TM Veeraraghav TM Veeraraghav Columnist
TM Veeraraghav Columnist
In 2013, at the Karnataka Pradesh Congress Committee office, as the election results started pouring in, the answer to who would be Chief Minister was obvious to me. The then Leader of the Opposition, Siddaramaiah, was the socialist import who had taken over the Congress, and his raison d'être was to occupy the top post. He would have broken the party and sparked total anarchy had he been bypassed. That is why even Mallikarjun Kharge, the old warhorse of the Congress, did not stand a chance. Siddaramaiah remained the undisputed Chief Minister and power centre for five years - a rarity in Karnataka, a state that more often than not has seen mid-term replacements and bitter power tussles.

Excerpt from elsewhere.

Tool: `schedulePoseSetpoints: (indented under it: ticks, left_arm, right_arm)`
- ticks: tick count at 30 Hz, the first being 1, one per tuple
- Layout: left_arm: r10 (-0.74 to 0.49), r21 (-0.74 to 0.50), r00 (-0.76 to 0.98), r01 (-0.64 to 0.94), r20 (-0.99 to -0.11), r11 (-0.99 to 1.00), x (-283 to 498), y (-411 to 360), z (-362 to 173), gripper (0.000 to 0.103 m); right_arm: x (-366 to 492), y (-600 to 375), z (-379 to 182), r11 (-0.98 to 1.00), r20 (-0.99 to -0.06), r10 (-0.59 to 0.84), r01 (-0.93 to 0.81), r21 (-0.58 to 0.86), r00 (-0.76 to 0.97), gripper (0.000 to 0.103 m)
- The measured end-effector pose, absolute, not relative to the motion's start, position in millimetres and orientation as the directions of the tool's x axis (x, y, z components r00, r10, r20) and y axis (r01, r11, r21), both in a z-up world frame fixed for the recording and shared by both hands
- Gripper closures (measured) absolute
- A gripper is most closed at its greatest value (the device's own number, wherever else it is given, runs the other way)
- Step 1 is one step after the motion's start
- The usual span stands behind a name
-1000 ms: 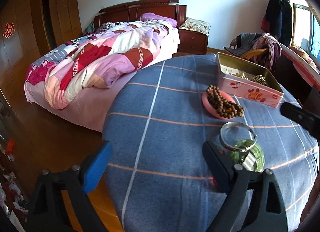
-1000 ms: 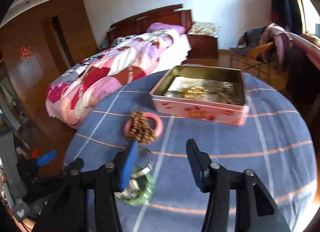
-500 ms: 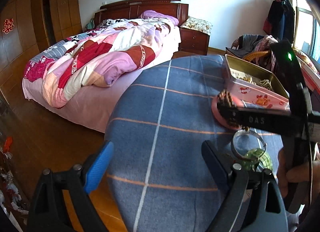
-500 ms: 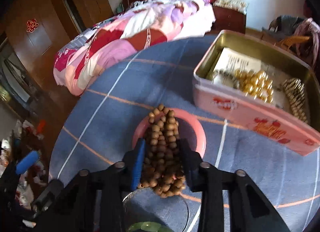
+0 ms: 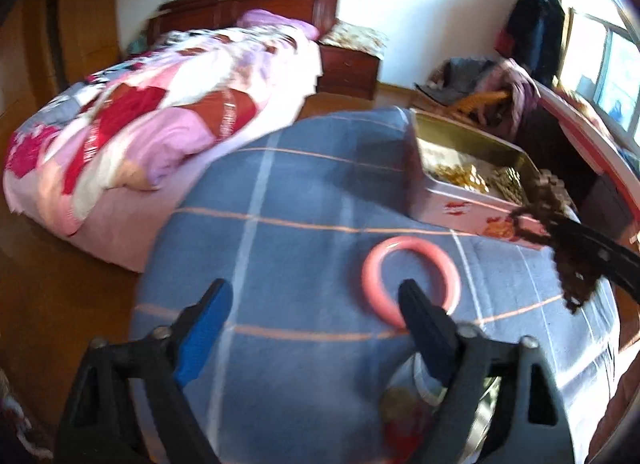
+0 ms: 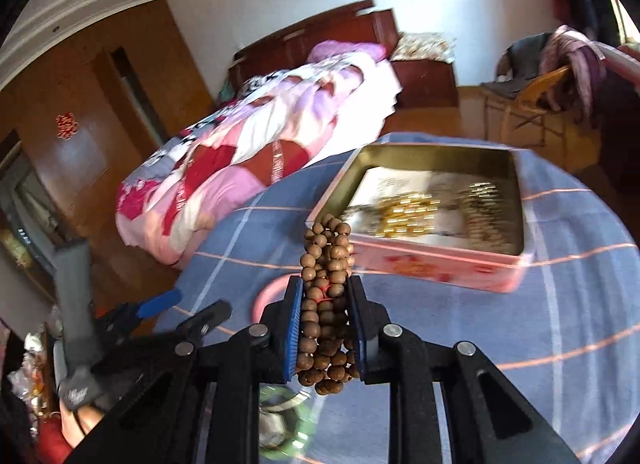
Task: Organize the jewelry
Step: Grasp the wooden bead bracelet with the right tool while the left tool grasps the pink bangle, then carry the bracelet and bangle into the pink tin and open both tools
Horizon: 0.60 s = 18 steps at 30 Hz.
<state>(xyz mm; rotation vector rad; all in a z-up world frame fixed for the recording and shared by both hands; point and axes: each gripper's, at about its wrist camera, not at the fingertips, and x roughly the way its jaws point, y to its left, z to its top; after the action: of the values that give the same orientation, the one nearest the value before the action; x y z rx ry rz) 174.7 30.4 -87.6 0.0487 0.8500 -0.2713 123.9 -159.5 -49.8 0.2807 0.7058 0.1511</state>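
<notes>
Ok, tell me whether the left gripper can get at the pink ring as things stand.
Probably yes. The left gripper is open and empty, and the pink ring lies bare on the tablecloth right at its tip. The beads that lay on the ring are now held by the right gripper.

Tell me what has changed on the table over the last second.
The right gripper has just been closing and now clamps the wooden bead bracelet, lifted off the pink bangle and held near the pink tin. The left gripper, jaws narrowing with nothing between them, has moved over to the bangle. Bangle, tin and green bangle stayed put on the blue cloth.
</notes>
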Motion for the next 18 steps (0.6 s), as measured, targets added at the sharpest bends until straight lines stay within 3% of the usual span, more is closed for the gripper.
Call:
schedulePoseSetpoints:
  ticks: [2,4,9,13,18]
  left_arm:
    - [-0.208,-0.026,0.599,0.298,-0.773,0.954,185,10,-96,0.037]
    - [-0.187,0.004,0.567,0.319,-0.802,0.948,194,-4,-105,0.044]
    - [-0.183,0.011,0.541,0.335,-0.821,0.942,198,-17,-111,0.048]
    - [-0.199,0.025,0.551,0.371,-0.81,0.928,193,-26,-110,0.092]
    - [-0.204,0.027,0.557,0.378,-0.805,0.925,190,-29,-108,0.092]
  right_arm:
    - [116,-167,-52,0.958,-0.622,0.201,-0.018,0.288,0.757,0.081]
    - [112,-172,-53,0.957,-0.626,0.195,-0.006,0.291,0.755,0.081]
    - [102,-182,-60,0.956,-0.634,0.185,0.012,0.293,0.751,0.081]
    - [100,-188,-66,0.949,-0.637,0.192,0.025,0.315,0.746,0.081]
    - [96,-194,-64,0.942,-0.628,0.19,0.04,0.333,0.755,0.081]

Even in 2018, after leading the Congress to defeat following his five-year term, Siddaramaiah remained belligerent. He had to be coaxed and pressured by the Congress central leadership into accepting an alliance with the Janata Dal (Secular) (JD-S) to install HD Kumaraswamy as Chief Minister, a move aimed solely at keeping the Bharatiya Janata Party (BJP) at bay. He was fundamentally against the arrangement; he had exited the JD(S) in 2005 after a bitter feud with HD Deve Gowda to join the Congress. The moment the 2019 parliamentary elections concluded, Siddaramaiah witnessed - and perhaps helped engineer - the collapse of the alliance. The subsequent mass resignation of Congress and JD(S) MLAs - many of them Siddaramaiah loyalists - who........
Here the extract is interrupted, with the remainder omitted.